▸ HOW TO COMPLETE THIS TASK
Filter the entries, keeping every line with the word "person".

-.-.-

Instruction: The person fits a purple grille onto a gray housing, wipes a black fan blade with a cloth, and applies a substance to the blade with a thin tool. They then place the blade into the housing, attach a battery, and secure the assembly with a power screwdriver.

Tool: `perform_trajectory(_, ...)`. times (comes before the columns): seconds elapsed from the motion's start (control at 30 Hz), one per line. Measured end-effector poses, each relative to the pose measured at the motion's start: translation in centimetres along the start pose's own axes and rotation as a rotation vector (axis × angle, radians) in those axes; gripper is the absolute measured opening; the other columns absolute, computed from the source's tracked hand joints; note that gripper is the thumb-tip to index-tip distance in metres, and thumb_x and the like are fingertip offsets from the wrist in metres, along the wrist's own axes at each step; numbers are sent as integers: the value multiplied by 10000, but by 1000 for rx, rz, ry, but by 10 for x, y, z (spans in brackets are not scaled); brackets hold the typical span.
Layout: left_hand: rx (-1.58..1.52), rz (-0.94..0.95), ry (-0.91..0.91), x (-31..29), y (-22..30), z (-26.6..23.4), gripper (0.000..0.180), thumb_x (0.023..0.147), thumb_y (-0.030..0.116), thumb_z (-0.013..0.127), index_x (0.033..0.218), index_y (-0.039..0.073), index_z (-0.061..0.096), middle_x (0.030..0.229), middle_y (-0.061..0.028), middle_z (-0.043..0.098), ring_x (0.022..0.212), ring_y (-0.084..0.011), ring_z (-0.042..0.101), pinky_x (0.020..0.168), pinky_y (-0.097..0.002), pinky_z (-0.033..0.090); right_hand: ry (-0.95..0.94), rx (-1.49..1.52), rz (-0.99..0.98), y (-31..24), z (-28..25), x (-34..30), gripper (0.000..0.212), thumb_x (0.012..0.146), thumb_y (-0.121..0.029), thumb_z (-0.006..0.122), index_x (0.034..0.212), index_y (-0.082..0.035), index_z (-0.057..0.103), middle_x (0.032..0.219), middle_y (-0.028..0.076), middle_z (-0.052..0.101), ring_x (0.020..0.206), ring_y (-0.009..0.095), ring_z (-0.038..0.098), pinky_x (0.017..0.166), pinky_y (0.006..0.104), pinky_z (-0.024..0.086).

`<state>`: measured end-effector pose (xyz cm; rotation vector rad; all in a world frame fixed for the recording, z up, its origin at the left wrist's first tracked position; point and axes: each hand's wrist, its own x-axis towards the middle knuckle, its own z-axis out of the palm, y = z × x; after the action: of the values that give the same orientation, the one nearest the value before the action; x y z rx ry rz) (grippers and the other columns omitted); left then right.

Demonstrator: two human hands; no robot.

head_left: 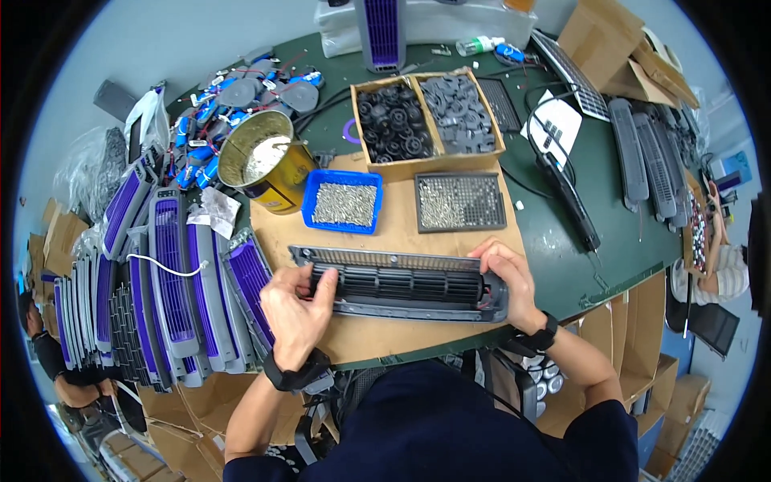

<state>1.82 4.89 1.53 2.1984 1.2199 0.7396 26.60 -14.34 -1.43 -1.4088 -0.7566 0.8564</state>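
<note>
Near centre: housing [409, 310], roller [401, 284]; probably light, stiff; best hold: ends; left hand [297, 312], thumb on roller, pinch unclear; right hand [514, 281], pinching rim.

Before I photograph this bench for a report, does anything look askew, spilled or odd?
A white cable straggles loosely over the purple-and-grey fan housings, and a stray white scrap litters the green tabletop near the electric screwdriver. No damage stands out.

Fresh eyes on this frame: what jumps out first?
Probably the purple slatted housings bunched at left. Then, front and centre, a long grey housing with a black roller, left hand at the roller's left end, right hand gripping the housing. Just beyond: a blue tray of small metal pieces.
</note>
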Motion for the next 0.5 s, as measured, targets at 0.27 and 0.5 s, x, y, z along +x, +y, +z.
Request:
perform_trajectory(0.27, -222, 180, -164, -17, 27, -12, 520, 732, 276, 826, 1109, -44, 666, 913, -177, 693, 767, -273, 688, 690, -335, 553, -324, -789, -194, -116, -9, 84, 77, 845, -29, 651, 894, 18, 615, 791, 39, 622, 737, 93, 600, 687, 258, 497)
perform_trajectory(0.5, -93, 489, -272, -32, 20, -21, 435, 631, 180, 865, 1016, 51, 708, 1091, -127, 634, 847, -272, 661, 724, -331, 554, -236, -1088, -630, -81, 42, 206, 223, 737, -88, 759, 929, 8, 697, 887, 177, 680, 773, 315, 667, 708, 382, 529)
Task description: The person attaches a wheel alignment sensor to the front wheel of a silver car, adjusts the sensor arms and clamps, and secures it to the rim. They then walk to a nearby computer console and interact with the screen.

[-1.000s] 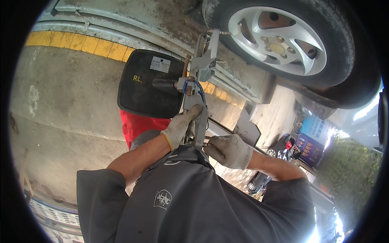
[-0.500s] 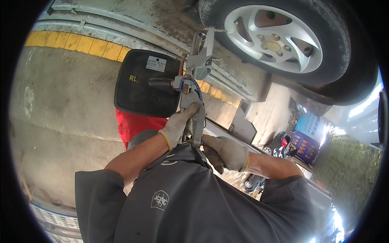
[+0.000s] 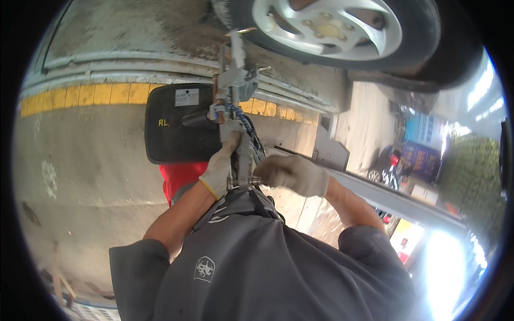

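Observation:
A grey metal wheel clamp (image 3: pixel 244 155) stands upright before my chest, with a copper-coloured rod and a blue cord around its middle. Fixed to its left side is a black square target board (image 3: pixel 190 140) with a white label and yellow lettering. My left hand (image 3: pixel 217 168), in a pale work glove, is closed around the clamp's lower bar. At the bar's bottom end, the gloved fingers of my right hand (image 3: pixel 300 176) are curled against a small metal knob (image 3: pixel 255 181). Those fingers are slightly blurred and partly hide their grip.
A car wheel (image 3: pixel 329 27) with a silver rim hangs beyond the clamp, at the top. A yellow-painted edge (image 3: pixel 88 95) runs along a grey metal lift platform (image 3: pixel 139 35). Red cloth (image 3: pixel 179 179) shows beneath the board. Several parked vehicles and signs stand at the right.
The wheel and clamp have shifted up and left in view. My right hand has come up from beneath the bar's end to its right side, and its fingers have changed position.

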Demonstrator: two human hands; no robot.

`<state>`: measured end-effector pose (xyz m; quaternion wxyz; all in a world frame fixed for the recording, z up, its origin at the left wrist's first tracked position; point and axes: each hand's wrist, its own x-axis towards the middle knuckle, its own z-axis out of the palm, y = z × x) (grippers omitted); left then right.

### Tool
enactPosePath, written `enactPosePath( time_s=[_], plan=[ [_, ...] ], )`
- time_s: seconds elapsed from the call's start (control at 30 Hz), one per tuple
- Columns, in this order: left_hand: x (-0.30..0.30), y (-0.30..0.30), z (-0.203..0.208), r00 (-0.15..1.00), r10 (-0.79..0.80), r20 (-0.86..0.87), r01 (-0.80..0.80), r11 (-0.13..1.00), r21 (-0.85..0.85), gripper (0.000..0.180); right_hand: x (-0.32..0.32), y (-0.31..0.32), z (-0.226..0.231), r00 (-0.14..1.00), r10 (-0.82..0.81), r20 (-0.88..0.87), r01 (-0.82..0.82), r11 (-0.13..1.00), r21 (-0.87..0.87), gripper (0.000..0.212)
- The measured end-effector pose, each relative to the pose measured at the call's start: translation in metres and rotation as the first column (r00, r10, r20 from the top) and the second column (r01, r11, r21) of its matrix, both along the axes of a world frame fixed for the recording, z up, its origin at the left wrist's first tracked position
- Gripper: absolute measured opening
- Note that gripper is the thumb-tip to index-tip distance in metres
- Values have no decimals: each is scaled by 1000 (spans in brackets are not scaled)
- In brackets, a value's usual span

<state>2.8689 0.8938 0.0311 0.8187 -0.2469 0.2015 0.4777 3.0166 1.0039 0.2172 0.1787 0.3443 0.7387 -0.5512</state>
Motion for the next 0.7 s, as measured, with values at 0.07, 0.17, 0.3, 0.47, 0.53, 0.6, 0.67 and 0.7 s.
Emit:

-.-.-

▸ EXPECTED ANSWER
Instruction: The person fits a purple grille onto a gray housing, wipes a black fan blade with a cloth, and applies a substance to the blade with a thin tool. They then place the blade into the housing, attach a battery, and secure the assembly with a power screwdriver.
Task description: The person attaches a wheel alignment sensor to the front wheel of a silver car, adjusts the sensor arms and clamps, and secures it to the rim. They then walk to a nearby computer console and interact with the screen.

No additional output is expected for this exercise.